Most of us believe we know what purpose our products serve. We assume we understand, we really know, our customers – what they want, and how and where they want it. After all, the amount of customer data at our fingertips is unprecedented. And yet, we’re not really getting any better at innovating for them. Renowned authority on disruptive innovation Clay Christensen, and Bob Moesta, a lean innovation expert who focuses on the creation, development and launching of new products and services, believe it’s because we’re not asking the right questions.
Christensen and Moesta are among the principal architects of the Jobs to Be Done theory, an innovation framework they’ve continued to develop, advance and apply to everyday business challenges. Since first introducing the concept in the mid-90s, they’ve come to one critical conclusion: understanding customers does not drive innovation success. Understanding customer jobs does.
“Over the past two decades, we’ve watched great companies fail time and again – and waste billions on go-nowhere R&D efforts – because they’re focusing on the wrong things,” the duo explains in a recent Harvard Business Review article. “Rather than looking at specific customer use-cases, they chase the false sense of security offered by sophisticated algorithms or market surveys, or they focus on technical improvements rather than customer needs.”
True customer insights – the kind that can drive breakthrough innovations – often come from unconventional sources; they reveal the unexpected, and provide clues that bridge the gap between what customers say and what they actually do.
The New York Times offers an intriguing case-in-point with Freshii, when it asked customers to share selfies posing with healthy, on-the-go snacks. The Toronto-based healthy fast food chain was stunned to see candy bars instead of kale chips and quinoa. But the surprising selfies shed light on an important realization: sometimes a sugary snack is a perfectly acceptable (even preferable) alternative to salad.
As Christensen and Moesta explain it, “Customers make the choices they make to bring a product or service into their lives not because they’re dying to purchase something, but because they have what we call a ‘Job to Be Done’ that arises in their lives.

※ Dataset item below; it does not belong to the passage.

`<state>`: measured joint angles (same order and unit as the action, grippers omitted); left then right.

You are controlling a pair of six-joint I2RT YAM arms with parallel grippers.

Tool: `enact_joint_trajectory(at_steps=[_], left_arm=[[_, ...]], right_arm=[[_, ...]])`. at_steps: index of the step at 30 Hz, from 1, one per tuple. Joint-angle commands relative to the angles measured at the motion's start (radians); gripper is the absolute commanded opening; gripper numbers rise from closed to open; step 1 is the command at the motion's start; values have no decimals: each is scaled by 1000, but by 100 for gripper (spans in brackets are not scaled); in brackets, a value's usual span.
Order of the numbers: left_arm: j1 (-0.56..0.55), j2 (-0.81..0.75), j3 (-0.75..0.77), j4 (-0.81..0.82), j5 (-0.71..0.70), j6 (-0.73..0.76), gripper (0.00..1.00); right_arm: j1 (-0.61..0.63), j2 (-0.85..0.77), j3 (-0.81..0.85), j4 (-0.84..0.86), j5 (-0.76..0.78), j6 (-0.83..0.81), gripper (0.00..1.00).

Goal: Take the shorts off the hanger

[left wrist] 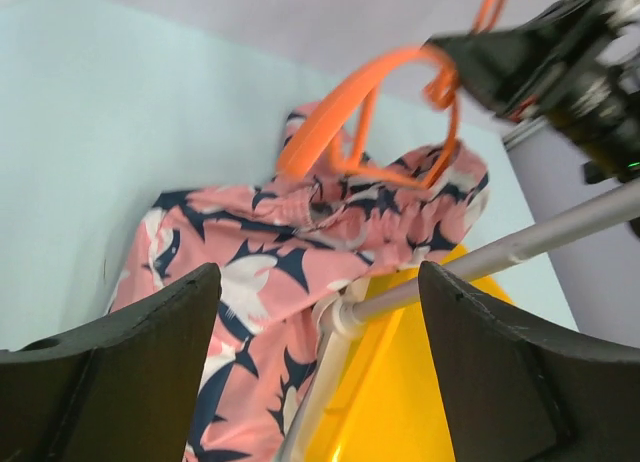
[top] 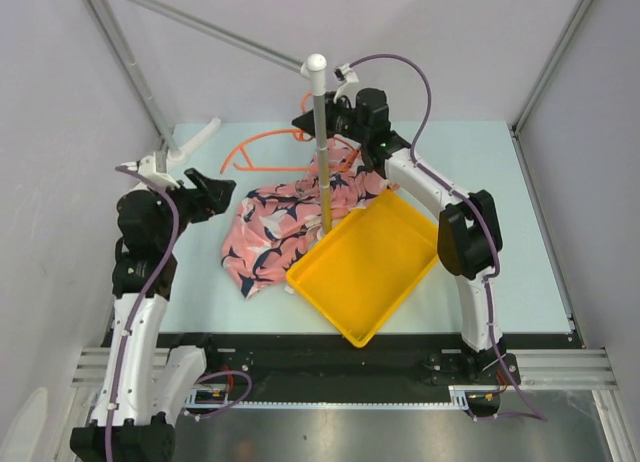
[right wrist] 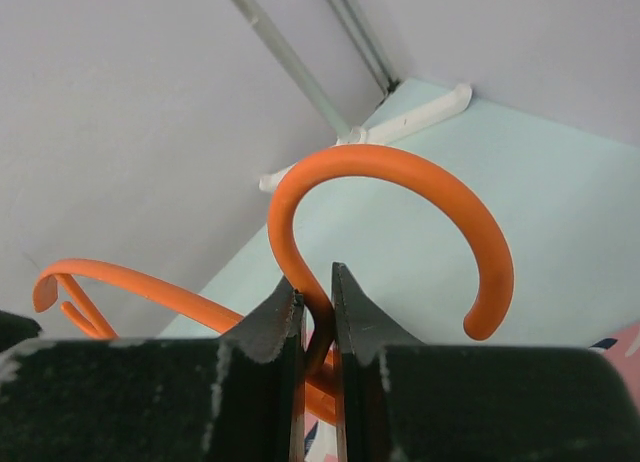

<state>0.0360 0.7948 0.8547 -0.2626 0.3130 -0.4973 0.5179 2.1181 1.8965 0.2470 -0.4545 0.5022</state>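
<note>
The left arm (top: 133, 322) and the right arm (top: 425, 187) wear smooth white shells on their long links, with bulky matte black housings at the joints. A thin purple cable (top: 157, 262) runs along each, looping free above the right wrist. The left gripper (left wrist: 318, 282) has broad, blocky, plain black jaws. The right gripper (right wrist: 315, 282) has black jaws flecked with pale scuffs, tapering to points.

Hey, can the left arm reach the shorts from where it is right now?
Probably yes. The left gripper is open and faces the shorts, with nothing between them. The grey rail and yellow tray sit on the shorts' far side, and the right gripper grips the hanger by its hook.
</note>
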Motion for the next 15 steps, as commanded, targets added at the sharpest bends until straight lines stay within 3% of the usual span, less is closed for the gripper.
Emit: enact_joint_trajectory(at_steps=[1,10,15], left_arm=[[7,50,78,28,1,22,87],[-24,276,244,-69,282,132,89],[-106,314,265,-76,325,148,88]], right_arm=[[8,6,59,-37,-123,-96,0],[42,22,98,-144,-294,-186,0],[51,26,98,-127,-346,-168,0]])
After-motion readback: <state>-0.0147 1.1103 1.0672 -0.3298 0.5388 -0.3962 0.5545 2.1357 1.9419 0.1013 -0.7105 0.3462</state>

They’re struggling to make progress with something – in particular circumstances.”
With the potential to reframe industries, it’s a provocative – and pivotal – message that Christensen dissects and drives home in his forthcoming book, “Competing Against Luck: The Story of Innovation and Customer Choice” (Harper Business, October 2016), co-authored with his colleagues and collaborators Taddy Hall, Karen Dillon and David Duncan.
“When a consumer shows us an image of how they might hire kale in one circumstance and Snickers in another, it challenges us to think differently about how our products help customers make the progress they seek – not just what we expect them to seek in their lives.”